■ REQUIRED WORK: Every line of the entries below from the one containing "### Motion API" to the one containing "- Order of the", both ends included, must be written out exactly. No other line belongs in the answer.

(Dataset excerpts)
----------------------------------------
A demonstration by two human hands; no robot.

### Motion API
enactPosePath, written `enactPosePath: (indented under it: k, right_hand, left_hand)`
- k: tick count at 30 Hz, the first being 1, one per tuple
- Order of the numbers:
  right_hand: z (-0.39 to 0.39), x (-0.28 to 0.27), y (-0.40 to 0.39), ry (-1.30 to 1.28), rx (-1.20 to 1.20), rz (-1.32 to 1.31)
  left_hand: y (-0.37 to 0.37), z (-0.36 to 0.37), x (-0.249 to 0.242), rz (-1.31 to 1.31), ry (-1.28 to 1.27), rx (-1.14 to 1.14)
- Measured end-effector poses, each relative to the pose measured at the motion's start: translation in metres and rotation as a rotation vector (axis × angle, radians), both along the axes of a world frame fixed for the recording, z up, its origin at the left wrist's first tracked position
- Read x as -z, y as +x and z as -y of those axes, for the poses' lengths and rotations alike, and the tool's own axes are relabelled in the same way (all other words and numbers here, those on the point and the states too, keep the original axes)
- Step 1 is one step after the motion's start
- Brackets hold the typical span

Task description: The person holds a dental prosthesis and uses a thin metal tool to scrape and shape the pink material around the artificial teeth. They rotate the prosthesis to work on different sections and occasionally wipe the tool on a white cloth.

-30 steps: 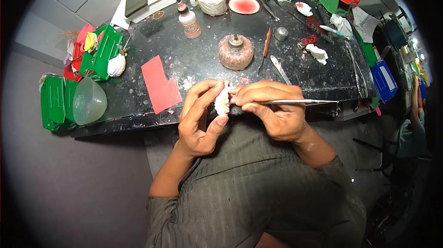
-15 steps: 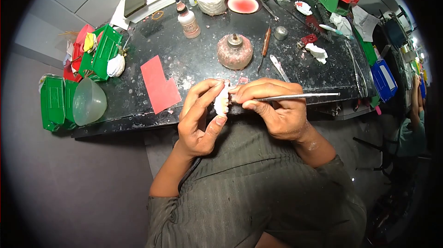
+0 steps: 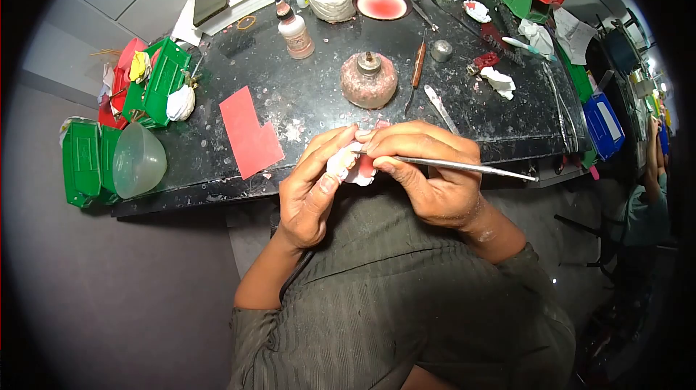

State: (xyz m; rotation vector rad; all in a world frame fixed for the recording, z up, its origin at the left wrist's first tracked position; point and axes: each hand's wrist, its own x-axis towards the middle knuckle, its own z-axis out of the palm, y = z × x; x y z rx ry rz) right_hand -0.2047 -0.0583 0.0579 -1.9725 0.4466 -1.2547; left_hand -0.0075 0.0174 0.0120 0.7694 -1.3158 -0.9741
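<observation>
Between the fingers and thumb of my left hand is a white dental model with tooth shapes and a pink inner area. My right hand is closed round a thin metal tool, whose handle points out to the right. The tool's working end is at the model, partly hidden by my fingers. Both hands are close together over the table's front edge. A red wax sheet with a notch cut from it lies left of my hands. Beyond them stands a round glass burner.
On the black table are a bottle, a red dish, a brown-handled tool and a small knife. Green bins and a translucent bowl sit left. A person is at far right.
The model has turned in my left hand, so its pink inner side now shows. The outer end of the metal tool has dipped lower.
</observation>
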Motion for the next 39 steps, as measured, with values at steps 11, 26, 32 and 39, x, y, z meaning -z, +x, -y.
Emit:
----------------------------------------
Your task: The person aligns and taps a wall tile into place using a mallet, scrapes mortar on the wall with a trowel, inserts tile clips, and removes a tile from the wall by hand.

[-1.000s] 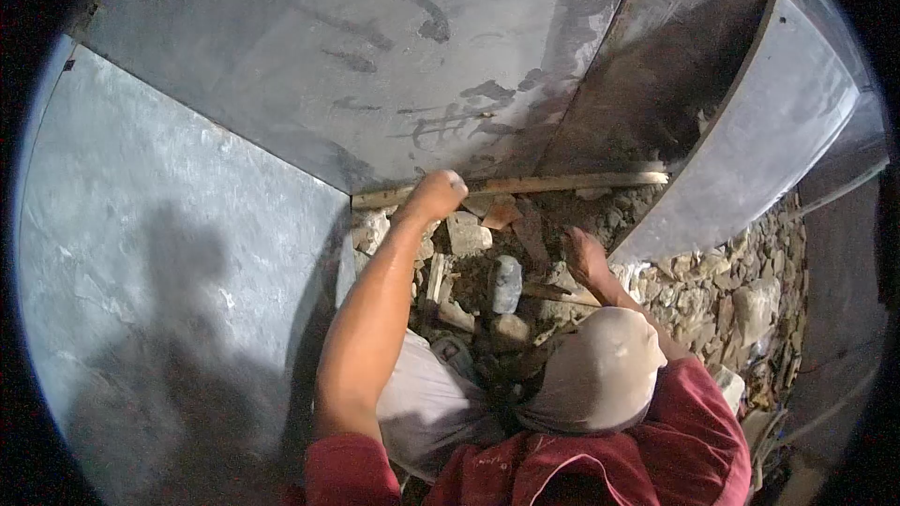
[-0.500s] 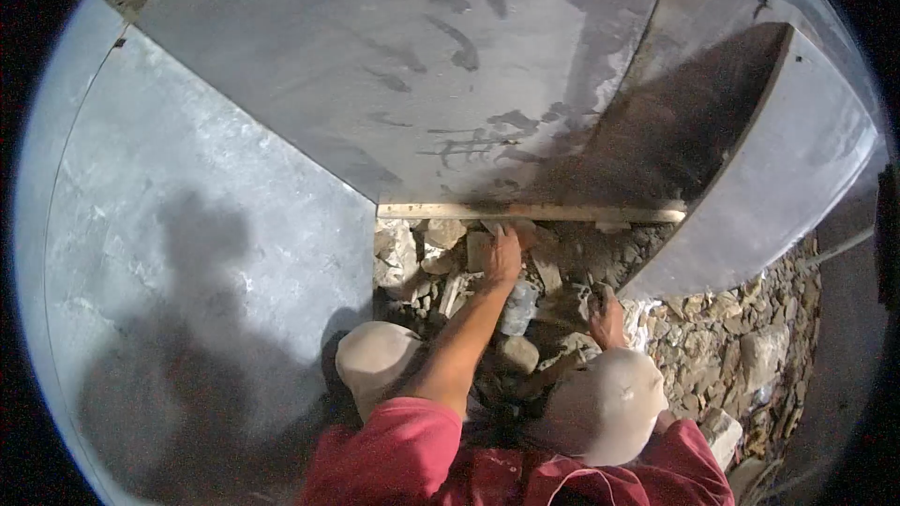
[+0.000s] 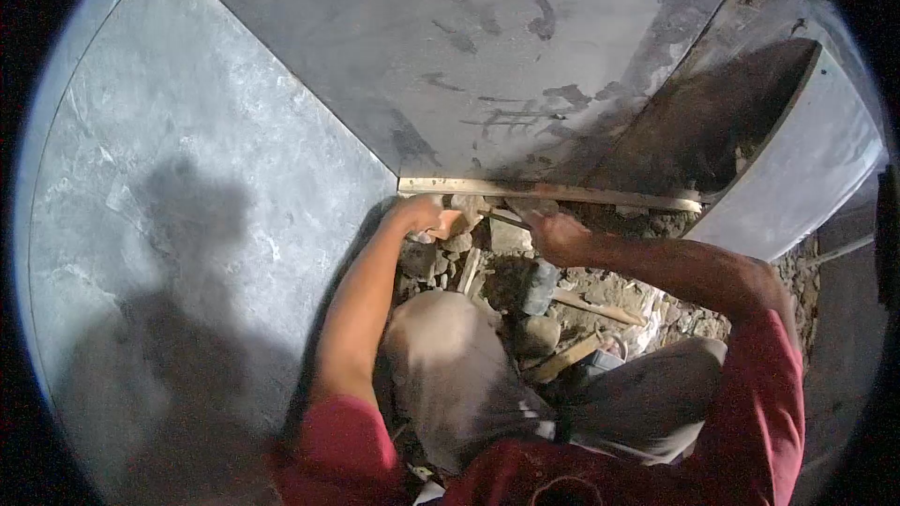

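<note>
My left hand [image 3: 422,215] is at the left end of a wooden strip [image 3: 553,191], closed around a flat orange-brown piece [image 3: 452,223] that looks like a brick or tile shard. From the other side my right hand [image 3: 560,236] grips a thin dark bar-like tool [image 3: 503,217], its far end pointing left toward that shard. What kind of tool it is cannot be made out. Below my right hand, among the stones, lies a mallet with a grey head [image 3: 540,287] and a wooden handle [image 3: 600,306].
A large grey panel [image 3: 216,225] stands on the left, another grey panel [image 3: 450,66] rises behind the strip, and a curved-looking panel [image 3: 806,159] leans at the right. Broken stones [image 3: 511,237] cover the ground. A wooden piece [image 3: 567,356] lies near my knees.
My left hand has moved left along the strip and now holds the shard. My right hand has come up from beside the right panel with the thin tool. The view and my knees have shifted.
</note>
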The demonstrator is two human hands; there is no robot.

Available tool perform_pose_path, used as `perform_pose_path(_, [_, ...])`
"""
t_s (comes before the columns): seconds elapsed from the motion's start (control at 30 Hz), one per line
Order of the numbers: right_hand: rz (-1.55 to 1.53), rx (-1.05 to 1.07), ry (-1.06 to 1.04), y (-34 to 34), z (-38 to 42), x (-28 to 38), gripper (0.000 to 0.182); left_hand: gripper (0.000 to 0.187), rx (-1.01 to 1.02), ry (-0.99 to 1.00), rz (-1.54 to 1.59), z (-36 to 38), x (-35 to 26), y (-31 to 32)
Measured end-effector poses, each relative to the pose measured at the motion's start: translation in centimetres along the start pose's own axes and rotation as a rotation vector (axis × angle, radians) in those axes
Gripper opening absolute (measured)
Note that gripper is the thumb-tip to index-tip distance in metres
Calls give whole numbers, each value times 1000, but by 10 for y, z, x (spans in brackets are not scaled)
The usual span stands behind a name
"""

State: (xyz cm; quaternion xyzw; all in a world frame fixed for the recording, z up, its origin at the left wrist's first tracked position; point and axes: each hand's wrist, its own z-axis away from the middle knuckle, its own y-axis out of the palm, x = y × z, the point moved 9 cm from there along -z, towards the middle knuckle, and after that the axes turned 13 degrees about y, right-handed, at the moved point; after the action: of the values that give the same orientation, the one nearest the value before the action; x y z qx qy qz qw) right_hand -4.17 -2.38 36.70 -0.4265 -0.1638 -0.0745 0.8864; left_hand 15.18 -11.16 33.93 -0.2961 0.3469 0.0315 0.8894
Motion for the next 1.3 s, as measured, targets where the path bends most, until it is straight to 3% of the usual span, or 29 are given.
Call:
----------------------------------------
■ WRITTEN ANSWER:
### Motion API
enactPosePath, written `enactPosePath: (indented under it: k, right_hand, left_hand)`
- k: tick count at 30 Hz, the first being 1, one per tuple
- Order of the numbers:

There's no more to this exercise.